## [The problem]
Report every line of the data where the string "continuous" appears.

## [Records]
◇ ◇ ◇

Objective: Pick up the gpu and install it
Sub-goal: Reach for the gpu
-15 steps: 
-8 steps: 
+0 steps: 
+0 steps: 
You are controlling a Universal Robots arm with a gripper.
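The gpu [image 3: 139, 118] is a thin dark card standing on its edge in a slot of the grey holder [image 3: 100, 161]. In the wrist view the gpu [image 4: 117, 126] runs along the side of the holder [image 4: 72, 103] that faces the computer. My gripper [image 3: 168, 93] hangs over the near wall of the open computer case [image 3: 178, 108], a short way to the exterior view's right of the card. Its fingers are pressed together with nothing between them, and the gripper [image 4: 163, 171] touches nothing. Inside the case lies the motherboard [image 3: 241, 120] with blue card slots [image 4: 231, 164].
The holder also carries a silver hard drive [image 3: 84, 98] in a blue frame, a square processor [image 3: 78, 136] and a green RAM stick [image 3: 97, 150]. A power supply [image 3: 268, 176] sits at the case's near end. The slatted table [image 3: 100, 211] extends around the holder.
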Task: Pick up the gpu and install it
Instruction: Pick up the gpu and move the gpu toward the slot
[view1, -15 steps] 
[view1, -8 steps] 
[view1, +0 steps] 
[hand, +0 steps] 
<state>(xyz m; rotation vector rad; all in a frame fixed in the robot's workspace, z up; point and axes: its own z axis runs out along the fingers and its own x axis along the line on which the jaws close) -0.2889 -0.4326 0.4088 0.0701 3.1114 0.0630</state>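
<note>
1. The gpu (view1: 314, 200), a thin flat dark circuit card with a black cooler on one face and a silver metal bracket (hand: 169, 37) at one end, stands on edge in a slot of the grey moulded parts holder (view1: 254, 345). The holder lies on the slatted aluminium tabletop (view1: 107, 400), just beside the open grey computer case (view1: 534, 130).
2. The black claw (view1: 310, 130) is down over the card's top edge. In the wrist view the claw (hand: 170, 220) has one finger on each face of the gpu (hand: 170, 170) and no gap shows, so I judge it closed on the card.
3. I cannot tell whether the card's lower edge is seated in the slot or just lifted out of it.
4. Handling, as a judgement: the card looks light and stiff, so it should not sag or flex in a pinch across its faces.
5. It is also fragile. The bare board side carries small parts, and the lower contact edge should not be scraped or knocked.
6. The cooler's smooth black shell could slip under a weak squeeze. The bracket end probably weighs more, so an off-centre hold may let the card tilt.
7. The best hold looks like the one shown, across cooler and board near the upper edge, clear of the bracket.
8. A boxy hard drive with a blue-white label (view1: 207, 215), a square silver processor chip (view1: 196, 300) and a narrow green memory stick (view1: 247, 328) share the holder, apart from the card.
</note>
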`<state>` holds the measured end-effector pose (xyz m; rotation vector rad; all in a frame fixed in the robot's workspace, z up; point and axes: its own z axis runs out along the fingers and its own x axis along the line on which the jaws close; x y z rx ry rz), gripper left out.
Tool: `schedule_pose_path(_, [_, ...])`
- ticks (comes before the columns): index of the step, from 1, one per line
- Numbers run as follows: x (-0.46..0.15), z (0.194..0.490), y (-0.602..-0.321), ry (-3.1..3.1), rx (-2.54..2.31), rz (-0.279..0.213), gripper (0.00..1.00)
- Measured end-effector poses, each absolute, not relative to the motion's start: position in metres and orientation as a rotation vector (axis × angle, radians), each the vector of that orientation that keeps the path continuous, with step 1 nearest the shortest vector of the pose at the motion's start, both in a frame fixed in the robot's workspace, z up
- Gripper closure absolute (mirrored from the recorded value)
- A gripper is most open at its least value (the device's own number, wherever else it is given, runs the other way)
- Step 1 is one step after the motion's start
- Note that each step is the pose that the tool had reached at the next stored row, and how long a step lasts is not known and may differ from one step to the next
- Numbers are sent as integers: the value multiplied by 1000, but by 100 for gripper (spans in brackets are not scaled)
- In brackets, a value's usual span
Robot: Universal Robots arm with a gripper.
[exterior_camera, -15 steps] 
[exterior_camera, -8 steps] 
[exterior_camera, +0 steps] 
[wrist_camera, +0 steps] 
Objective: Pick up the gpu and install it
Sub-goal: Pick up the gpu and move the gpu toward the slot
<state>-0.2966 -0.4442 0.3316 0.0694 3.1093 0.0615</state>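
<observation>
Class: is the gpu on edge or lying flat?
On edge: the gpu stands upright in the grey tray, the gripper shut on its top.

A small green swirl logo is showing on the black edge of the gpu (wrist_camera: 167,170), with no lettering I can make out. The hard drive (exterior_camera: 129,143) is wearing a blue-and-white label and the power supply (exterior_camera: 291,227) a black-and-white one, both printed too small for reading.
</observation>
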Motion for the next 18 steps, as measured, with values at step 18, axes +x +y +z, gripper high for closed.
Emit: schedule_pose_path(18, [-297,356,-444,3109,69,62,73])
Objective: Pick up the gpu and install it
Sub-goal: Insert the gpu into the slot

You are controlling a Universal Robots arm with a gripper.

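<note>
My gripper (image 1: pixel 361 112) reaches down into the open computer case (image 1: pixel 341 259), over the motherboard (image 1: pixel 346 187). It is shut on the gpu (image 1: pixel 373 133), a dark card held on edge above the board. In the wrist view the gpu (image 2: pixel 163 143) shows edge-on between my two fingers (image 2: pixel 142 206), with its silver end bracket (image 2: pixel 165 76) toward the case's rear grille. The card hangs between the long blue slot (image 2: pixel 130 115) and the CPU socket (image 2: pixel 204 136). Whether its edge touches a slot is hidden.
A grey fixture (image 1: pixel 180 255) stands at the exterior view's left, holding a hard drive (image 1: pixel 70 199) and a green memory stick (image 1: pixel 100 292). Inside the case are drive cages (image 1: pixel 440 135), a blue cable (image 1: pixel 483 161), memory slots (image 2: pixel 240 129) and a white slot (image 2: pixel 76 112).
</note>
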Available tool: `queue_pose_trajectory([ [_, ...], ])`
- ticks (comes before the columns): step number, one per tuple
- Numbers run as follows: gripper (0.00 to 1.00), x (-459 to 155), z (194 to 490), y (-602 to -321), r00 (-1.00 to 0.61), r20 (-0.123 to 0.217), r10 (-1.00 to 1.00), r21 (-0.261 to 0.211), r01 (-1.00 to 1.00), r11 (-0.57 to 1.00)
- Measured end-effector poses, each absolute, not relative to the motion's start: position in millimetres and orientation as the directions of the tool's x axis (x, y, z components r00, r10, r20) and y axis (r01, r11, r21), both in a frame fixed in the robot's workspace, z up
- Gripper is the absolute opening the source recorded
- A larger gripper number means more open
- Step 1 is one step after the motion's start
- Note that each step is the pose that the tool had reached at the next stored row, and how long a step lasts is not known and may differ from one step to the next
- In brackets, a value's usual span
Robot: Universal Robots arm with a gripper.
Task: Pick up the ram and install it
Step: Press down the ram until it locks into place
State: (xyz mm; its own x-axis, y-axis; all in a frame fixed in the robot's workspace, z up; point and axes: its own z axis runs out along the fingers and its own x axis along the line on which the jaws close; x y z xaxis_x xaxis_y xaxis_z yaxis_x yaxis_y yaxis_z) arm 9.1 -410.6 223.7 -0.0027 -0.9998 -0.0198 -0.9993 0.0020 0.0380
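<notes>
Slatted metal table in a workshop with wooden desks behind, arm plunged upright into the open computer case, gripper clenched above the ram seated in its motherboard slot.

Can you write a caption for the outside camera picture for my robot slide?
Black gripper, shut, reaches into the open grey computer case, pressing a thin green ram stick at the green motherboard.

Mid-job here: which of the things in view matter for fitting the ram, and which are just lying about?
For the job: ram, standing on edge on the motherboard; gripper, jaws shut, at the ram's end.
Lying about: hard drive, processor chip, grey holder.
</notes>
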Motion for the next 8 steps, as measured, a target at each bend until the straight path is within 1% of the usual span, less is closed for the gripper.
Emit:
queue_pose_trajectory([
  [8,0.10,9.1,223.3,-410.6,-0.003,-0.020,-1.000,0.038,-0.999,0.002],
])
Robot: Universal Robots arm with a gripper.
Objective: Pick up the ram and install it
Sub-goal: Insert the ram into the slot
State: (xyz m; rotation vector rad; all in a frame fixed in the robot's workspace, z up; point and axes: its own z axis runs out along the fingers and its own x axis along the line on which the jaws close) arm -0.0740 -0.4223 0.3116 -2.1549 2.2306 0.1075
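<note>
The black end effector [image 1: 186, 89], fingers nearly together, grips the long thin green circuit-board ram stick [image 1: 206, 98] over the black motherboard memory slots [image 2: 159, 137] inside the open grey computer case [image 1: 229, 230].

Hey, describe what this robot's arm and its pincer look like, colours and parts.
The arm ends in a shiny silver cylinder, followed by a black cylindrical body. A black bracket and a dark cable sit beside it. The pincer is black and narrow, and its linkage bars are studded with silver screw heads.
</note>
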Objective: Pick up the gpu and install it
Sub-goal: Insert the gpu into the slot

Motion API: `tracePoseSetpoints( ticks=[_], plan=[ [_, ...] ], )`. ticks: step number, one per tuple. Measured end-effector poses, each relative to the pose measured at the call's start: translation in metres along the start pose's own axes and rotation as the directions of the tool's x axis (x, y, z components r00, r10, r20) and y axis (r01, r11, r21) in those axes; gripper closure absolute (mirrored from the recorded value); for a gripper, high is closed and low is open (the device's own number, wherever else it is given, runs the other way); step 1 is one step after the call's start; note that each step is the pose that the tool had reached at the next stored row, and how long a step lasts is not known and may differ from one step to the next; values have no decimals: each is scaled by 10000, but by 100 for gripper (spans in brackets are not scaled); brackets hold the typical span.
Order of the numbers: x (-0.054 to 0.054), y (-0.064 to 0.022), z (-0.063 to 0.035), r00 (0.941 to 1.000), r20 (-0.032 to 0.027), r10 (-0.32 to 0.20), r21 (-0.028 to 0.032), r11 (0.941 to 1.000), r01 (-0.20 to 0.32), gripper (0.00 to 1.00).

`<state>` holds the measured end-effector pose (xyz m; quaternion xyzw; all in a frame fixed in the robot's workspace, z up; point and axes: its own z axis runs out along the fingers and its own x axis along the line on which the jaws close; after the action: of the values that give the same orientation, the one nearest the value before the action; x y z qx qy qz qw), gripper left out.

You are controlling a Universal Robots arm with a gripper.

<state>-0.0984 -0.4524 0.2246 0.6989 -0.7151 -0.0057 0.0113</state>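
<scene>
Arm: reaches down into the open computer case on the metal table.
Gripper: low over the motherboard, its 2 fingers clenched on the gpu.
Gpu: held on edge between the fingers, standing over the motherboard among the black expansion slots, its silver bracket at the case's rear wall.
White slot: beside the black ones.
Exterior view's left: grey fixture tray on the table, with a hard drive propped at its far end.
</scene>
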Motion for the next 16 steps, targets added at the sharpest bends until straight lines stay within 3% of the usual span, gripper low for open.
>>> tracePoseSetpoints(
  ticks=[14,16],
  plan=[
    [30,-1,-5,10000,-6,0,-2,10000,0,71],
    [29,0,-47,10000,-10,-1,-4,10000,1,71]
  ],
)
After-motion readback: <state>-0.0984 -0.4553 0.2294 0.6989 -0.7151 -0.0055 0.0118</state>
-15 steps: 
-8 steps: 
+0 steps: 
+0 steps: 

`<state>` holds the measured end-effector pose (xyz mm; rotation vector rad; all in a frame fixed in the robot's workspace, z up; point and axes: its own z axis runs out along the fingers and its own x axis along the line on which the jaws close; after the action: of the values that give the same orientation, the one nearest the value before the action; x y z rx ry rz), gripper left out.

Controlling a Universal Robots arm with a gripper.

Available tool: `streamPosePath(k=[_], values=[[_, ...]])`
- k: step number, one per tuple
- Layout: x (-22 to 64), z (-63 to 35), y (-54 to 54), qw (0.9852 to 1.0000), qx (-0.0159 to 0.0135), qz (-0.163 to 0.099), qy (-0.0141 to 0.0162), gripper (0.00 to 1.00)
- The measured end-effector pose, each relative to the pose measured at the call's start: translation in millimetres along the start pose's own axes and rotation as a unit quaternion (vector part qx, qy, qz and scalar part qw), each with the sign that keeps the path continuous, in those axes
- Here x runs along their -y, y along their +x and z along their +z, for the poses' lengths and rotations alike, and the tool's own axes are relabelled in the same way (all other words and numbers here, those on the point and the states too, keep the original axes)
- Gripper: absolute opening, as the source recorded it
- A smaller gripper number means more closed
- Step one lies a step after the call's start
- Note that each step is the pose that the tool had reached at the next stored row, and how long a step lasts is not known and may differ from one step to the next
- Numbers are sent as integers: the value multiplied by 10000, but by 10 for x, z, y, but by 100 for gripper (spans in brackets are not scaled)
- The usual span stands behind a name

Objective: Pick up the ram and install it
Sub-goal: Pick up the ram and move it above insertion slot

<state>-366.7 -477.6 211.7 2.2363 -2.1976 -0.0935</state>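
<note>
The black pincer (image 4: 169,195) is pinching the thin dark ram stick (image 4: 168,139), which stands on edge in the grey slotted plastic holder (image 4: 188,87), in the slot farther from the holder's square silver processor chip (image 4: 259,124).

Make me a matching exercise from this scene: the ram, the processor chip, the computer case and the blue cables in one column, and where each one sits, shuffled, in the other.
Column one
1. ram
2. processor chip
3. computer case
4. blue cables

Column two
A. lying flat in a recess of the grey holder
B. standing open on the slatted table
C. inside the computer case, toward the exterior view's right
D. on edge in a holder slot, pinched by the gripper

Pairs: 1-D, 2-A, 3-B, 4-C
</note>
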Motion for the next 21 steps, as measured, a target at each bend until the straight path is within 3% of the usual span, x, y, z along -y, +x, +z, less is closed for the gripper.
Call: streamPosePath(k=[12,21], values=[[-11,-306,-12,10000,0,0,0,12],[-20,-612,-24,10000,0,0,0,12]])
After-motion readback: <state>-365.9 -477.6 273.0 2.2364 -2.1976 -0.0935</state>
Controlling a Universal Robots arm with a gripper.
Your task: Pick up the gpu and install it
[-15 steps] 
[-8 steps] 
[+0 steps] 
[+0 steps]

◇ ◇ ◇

## [Written reply]
- Measured end-effector poses, each absolute, not relative to the motion's start: position in metres and orientation as a rotation vector (axis × angle, radians), each the vector of that orientation that keeps the path continuous, with step 1 nearest the shortest vector of the pose at the motion's start, both in a frame fixed in the robot's workspace, z up
- The measured end-effector pose, each relative to the pose measured at the call's start: translation in millimetres along the start pose's own axes and rotation as a unit quaternion (vector part qx, qy, qz and scalar part qw), each with the sign that keeps the path continuous, in those axes

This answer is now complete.